### WORK REQUIRED
After finding the line containing "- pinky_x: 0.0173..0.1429" below, please output that line and each following one through the line containing "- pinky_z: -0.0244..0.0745", exactly as written.

### DATA EXTRACT
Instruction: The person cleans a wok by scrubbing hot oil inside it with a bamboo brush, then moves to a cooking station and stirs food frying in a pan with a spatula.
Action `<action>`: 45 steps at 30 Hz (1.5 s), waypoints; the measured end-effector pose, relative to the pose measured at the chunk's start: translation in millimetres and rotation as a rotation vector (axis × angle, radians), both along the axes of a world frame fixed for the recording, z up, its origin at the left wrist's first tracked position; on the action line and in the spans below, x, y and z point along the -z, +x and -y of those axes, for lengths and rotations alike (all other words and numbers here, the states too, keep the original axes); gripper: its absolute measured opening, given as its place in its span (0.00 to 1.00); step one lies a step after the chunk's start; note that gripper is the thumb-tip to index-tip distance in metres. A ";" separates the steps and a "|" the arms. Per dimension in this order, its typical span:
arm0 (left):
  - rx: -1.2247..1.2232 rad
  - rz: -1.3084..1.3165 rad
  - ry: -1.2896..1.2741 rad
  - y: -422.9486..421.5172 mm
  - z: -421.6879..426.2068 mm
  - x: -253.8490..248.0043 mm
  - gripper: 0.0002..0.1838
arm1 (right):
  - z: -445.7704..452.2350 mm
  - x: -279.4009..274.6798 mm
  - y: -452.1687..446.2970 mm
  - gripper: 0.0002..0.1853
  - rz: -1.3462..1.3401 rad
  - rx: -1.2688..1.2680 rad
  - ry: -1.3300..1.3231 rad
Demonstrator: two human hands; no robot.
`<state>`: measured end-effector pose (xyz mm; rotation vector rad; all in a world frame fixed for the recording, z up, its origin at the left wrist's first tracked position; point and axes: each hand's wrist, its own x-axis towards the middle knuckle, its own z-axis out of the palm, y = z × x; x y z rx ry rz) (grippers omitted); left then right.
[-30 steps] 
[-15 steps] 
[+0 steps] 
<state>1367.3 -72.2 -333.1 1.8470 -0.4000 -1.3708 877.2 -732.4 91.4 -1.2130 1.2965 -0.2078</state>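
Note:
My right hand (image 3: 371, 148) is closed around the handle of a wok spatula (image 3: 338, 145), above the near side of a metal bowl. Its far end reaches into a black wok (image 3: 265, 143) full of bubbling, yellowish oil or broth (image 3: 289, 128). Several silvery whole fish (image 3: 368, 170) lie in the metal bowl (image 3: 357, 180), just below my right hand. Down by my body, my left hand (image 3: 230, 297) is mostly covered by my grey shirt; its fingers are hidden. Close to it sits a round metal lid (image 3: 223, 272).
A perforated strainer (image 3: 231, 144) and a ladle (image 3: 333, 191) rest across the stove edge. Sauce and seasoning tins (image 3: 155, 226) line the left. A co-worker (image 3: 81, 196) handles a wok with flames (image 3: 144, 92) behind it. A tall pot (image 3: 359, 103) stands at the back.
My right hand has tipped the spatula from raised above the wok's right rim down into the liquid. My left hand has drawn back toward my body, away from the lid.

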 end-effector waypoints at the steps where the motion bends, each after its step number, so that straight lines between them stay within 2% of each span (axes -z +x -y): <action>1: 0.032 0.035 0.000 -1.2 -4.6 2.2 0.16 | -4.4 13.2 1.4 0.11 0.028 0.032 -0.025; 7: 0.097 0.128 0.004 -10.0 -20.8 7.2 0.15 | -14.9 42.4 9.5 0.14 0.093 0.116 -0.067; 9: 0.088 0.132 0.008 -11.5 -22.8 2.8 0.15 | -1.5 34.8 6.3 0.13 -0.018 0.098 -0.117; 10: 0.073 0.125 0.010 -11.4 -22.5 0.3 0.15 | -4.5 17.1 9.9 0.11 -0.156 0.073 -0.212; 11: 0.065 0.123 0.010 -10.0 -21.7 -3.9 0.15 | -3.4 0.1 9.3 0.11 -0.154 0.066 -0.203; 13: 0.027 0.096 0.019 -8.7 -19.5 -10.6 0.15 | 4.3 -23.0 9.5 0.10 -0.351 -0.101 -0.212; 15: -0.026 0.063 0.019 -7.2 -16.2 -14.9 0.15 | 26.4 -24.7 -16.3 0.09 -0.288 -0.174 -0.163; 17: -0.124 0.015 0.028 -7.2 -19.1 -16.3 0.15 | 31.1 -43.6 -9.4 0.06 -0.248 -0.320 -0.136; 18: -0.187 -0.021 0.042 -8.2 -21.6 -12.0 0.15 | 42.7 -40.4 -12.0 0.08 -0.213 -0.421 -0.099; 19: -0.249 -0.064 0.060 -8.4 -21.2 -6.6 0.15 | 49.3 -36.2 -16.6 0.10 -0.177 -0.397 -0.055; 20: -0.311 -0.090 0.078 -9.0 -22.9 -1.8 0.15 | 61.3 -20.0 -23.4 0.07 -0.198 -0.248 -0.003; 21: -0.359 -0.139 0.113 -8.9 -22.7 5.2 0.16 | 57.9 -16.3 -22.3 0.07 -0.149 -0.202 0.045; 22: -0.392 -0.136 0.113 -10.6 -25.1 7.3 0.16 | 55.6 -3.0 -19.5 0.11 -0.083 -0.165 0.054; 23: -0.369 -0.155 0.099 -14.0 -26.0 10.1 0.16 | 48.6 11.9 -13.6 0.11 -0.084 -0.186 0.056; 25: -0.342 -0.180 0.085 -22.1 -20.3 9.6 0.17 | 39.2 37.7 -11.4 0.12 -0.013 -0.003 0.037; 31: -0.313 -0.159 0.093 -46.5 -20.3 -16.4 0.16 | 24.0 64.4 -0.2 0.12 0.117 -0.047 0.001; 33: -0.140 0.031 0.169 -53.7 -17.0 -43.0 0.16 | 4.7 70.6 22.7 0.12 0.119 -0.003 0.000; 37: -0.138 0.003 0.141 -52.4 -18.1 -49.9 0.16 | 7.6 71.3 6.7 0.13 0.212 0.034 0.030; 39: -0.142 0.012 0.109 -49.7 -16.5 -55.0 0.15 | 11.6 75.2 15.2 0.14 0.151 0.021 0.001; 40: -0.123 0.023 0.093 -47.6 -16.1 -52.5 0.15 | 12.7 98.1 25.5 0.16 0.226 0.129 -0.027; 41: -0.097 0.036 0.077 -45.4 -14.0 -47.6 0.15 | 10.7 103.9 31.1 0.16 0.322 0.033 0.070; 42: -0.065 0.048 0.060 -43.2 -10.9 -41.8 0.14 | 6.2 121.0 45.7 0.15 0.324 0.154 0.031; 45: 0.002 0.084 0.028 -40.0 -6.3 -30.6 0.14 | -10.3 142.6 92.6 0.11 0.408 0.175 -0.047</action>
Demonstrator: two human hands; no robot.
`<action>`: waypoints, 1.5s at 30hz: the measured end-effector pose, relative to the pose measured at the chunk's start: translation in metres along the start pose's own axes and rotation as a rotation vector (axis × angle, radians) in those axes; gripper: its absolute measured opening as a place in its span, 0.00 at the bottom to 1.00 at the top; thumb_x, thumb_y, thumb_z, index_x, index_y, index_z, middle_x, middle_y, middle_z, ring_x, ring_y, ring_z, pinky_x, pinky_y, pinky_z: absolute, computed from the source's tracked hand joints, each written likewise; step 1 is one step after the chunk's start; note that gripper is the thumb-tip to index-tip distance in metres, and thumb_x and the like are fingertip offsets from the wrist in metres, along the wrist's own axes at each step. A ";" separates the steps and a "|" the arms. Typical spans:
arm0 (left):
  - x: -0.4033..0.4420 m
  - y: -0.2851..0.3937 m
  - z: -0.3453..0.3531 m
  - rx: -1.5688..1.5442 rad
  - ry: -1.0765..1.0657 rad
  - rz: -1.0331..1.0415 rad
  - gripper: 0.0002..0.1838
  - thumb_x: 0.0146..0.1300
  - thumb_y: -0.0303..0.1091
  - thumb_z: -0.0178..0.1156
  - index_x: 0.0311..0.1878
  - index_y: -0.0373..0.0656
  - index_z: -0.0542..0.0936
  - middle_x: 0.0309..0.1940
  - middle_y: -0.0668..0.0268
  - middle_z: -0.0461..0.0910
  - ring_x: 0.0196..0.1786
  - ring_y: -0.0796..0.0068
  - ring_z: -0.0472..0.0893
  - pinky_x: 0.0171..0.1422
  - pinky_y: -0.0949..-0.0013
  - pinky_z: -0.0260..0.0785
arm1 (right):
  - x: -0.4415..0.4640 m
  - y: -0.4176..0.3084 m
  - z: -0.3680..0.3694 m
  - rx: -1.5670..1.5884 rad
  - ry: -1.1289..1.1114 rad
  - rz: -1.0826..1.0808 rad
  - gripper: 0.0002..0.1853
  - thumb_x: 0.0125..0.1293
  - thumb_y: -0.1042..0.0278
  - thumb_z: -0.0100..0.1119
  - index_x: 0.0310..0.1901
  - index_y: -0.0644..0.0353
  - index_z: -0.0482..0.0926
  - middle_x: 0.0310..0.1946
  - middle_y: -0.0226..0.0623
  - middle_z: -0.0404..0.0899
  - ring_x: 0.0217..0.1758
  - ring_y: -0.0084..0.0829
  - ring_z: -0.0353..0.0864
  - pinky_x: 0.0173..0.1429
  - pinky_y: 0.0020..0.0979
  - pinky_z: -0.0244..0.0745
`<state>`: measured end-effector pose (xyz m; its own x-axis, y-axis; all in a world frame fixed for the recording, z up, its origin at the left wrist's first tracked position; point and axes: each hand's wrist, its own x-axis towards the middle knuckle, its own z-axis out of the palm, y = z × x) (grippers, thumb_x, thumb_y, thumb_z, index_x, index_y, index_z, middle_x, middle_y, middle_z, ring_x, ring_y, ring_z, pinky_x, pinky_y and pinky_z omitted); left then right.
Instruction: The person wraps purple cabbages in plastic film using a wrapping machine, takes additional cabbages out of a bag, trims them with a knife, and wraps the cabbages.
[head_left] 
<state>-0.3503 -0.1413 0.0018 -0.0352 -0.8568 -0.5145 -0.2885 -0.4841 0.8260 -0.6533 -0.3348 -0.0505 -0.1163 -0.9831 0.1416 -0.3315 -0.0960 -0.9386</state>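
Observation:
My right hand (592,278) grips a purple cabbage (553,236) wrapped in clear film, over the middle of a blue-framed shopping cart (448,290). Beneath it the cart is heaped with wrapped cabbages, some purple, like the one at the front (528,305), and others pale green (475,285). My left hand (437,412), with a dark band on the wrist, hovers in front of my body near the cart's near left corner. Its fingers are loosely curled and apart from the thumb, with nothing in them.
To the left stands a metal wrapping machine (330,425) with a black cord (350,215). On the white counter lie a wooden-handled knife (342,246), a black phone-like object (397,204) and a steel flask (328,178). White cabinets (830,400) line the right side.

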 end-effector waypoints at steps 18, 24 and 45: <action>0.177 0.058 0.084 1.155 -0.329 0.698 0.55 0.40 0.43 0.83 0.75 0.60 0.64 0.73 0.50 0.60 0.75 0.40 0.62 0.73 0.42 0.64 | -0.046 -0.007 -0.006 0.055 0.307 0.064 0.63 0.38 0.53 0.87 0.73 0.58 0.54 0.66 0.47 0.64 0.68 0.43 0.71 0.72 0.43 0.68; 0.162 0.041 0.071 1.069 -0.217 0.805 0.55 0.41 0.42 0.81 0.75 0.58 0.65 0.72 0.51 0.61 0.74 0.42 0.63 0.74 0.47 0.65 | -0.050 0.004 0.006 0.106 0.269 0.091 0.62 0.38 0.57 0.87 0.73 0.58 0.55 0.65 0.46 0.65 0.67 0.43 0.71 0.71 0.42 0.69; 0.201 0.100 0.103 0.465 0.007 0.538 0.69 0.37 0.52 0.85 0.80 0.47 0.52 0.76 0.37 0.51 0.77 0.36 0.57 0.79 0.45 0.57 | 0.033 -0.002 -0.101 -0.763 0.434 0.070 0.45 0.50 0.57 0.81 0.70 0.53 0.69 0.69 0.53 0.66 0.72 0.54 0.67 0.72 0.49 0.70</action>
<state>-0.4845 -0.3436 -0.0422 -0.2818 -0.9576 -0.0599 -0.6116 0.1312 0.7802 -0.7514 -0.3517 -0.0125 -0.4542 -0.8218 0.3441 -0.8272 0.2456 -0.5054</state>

### WRITTEN RESPONSE
  - pinky_x: 0.0173..0.1429
  - pinky_y: 0.0020..0.0979
  - pinky_z: -0.0244..0.0745

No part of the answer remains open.